___ DATA TO PROCESS ___

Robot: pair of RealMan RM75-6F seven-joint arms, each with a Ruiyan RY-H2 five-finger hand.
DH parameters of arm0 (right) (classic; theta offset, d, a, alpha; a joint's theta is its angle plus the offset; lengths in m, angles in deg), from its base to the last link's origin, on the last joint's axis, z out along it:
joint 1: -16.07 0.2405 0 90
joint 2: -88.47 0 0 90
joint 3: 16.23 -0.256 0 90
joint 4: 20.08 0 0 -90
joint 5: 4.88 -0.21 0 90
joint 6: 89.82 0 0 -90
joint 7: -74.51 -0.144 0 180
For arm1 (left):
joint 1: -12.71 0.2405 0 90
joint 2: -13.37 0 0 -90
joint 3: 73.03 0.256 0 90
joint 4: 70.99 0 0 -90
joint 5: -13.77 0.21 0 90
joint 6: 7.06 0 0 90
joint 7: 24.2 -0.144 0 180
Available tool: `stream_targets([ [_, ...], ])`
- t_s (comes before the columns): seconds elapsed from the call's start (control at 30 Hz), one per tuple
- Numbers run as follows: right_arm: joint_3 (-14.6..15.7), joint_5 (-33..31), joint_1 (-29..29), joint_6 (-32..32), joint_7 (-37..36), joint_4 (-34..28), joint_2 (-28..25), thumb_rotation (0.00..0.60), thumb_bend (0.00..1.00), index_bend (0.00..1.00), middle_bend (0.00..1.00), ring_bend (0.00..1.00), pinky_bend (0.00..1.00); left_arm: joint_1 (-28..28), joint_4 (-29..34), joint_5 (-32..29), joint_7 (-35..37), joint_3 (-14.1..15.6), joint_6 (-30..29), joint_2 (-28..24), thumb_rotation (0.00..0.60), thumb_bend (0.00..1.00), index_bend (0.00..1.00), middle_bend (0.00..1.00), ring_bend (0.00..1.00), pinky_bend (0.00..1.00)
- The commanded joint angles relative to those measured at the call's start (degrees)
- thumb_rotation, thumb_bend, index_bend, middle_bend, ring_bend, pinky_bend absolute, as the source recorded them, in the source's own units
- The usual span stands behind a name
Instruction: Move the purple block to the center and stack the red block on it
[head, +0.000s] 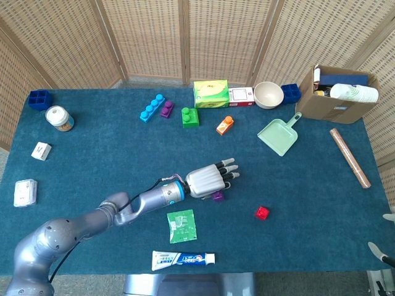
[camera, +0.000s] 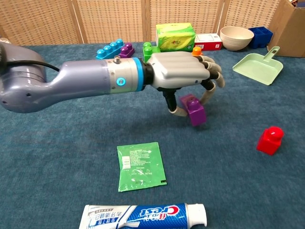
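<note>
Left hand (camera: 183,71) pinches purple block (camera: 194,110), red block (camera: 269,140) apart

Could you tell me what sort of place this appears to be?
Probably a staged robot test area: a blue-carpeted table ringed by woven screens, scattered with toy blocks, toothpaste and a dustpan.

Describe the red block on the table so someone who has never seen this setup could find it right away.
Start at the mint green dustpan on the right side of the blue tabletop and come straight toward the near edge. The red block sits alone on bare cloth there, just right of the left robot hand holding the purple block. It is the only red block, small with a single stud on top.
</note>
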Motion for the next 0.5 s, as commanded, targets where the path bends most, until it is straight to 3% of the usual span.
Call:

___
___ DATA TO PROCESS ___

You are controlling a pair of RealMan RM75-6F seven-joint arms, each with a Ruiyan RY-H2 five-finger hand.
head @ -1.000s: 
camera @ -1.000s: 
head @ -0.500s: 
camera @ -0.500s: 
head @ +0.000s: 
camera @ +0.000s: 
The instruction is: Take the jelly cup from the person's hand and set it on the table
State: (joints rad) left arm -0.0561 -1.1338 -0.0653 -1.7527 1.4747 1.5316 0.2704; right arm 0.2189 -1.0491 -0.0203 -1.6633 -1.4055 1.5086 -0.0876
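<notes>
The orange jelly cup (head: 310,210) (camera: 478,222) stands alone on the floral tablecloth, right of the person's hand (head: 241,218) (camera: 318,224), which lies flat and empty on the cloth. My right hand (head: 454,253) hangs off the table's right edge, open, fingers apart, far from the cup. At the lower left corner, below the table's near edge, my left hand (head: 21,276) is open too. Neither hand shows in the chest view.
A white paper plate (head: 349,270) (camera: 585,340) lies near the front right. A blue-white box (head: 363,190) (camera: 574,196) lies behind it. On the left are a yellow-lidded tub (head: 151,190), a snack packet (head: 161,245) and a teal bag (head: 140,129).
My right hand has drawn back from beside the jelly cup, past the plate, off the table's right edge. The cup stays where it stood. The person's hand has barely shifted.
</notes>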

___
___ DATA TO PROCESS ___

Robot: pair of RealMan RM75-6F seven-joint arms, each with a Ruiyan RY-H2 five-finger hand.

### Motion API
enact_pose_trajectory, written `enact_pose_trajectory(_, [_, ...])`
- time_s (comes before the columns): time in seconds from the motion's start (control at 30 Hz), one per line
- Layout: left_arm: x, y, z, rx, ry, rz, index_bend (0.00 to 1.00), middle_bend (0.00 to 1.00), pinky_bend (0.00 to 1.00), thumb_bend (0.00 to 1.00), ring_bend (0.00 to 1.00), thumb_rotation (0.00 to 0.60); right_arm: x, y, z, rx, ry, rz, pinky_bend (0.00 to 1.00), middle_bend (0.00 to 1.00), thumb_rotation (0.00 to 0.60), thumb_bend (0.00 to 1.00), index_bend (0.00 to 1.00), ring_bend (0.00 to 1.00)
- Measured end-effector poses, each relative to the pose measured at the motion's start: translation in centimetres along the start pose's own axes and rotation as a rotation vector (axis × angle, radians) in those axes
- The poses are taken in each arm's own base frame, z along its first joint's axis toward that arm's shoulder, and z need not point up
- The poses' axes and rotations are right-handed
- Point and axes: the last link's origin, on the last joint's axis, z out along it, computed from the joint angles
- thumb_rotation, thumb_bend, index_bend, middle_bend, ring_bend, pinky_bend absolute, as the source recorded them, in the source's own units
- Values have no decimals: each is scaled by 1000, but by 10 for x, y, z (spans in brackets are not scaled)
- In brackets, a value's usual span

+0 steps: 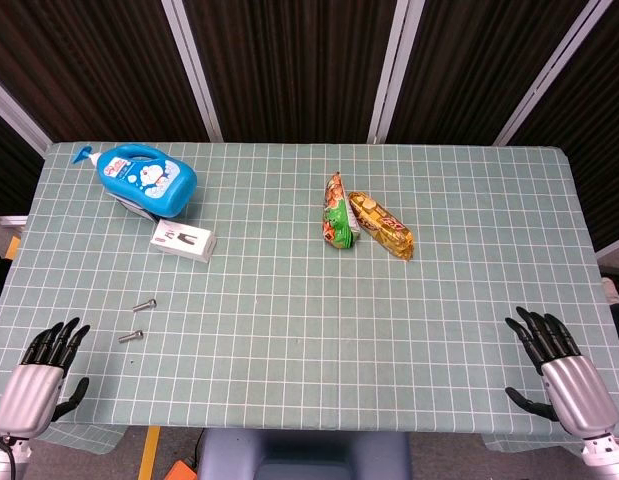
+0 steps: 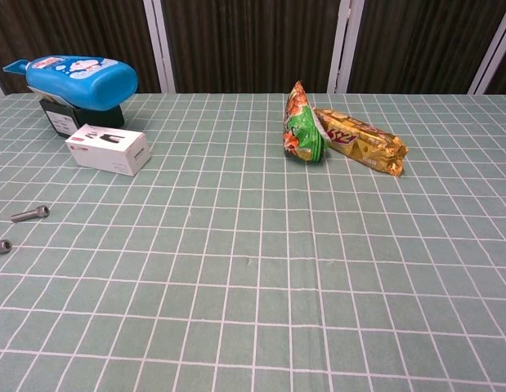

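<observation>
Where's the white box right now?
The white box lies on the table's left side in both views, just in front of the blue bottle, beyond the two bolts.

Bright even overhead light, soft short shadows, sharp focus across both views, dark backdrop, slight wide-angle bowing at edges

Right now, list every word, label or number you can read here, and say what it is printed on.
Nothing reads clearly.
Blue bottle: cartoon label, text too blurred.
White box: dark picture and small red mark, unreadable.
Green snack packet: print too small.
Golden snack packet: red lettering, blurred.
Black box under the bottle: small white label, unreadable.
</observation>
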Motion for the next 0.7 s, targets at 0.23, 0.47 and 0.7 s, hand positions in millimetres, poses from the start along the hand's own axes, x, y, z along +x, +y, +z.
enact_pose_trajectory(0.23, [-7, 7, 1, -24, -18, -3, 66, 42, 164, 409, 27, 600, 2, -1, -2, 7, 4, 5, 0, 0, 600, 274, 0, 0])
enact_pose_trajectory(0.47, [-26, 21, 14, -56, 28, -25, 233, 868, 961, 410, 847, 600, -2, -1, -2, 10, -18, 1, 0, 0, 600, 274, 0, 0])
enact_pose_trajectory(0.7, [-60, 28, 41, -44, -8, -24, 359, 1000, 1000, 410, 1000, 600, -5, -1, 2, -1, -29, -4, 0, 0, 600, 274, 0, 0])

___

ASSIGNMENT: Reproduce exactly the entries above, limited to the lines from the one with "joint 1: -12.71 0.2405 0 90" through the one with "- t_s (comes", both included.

SOLUTION TO THIS PROBLEM:
joint 1: -12.71 0.2405 0 90
joint 2: -13.37 0 0 -90
joint 3: 73.03 0.256 0 90
joint 4: 70.99 0 0 -90
joint 5: -13.77 0.21 0 90
joint 6: 7.06 0 0 90
joint 7: 24.2 -0.144 0 180
Available tool: `stream_targets([ [_, ...], ])`
- t_s (comes before the columns): seconds elapsed from the call's start (control at 30 Hz), one per tuple

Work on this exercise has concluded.